■ **Problem to solve**:
Return copies of the lines below that mention "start".

■ **Dataset excerpt**:
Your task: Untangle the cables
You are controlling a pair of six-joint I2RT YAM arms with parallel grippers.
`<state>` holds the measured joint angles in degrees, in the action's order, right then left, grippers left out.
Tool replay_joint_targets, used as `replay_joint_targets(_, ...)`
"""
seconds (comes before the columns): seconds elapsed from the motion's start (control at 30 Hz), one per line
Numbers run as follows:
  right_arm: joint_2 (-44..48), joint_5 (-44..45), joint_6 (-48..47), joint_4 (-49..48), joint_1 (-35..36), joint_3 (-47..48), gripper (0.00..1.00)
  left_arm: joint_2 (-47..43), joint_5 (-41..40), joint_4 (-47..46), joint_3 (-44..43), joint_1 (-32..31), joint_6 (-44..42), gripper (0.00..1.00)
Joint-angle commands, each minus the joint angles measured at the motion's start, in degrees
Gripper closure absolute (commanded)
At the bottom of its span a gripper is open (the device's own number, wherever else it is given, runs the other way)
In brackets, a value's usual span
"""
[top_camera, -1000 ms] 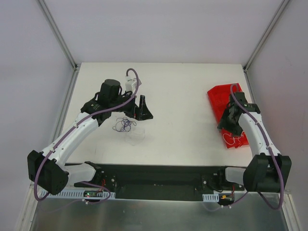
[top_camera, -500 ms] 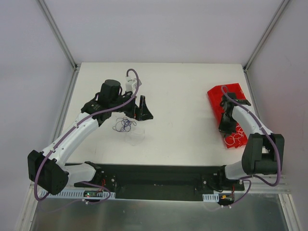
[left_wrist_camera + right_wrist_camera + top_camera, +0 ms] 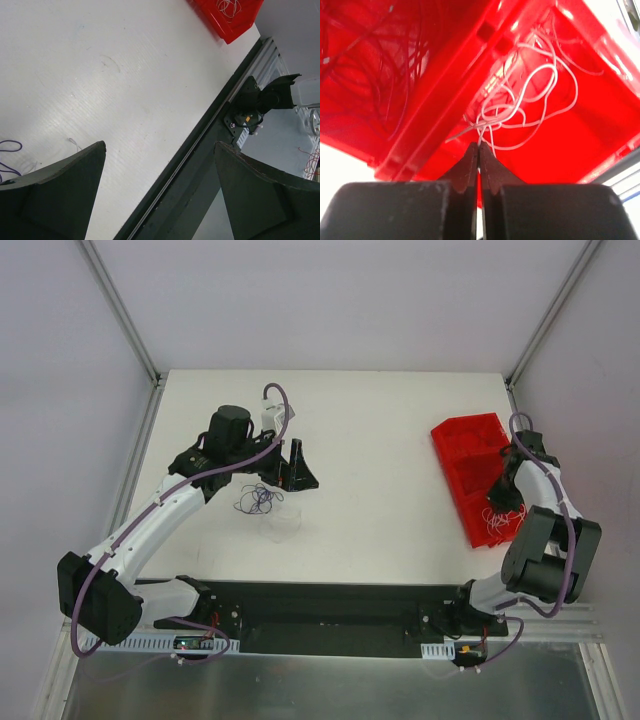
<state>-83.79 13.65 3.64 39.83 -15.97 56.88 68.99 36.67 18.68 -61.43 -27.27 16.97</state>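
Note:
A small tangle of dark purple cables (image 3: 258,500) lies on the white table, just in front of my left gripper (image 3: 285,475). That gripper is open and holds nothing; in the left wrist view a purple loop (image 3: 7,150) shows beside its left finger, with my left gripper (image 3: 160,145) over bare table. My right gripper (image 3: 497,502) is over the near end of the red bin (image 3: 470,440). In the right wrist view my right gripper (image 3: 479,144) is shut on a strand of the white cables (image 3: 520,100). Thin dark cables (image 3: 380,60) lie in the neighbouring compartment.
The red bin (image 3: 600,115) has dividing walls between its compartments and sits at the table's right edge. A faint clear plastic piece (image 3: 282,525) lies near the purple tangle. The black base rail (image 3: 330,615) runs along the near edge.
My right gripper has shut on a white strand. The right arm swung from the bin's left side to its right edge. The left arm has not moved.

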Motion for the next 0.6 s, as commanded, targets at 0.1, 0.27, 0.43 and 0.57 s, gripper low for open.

■ **Answer space**:
seconds (comes before the columns): seconds elapsed from the motion's start (control at 30 Hz), one per line
Joint-angle commands, each minus the joint angles measured at the motion's start, in degrees

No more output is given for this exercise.